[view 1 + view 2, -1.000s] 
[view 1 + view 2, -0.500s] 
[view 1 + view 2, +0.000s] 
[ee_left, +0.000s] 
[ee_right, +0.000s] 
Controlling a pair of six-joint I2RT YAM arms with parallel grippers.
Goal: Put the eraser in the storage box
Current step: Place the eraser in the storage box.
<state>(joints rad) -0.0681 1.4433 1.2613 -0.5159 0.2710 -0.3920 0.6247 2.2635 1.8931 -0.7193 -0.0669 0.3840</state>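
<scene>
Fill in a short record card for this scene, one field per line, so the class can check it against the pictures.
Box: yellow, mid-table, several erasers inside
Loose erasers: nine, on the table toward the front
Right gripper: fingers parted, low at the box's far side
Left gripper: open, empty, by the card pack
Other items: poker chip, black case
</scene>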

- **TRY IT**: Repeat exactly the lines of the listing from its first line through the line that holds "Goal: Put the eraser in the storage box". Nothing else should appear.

- **RESPONSE TO THIS EXERCISE**:
[view 1 + view 2, -1.000s] 
[view 1 + view 2, -0.500s] 
[view 1 + view 2, +0.000s] 
[ee_left, +0.000s] 
[ee_right, +0.000s] 
Controlling a pair of six-joint I2RT YAM arms with parallel grippers.
Goal: Put the eraser in the storage box

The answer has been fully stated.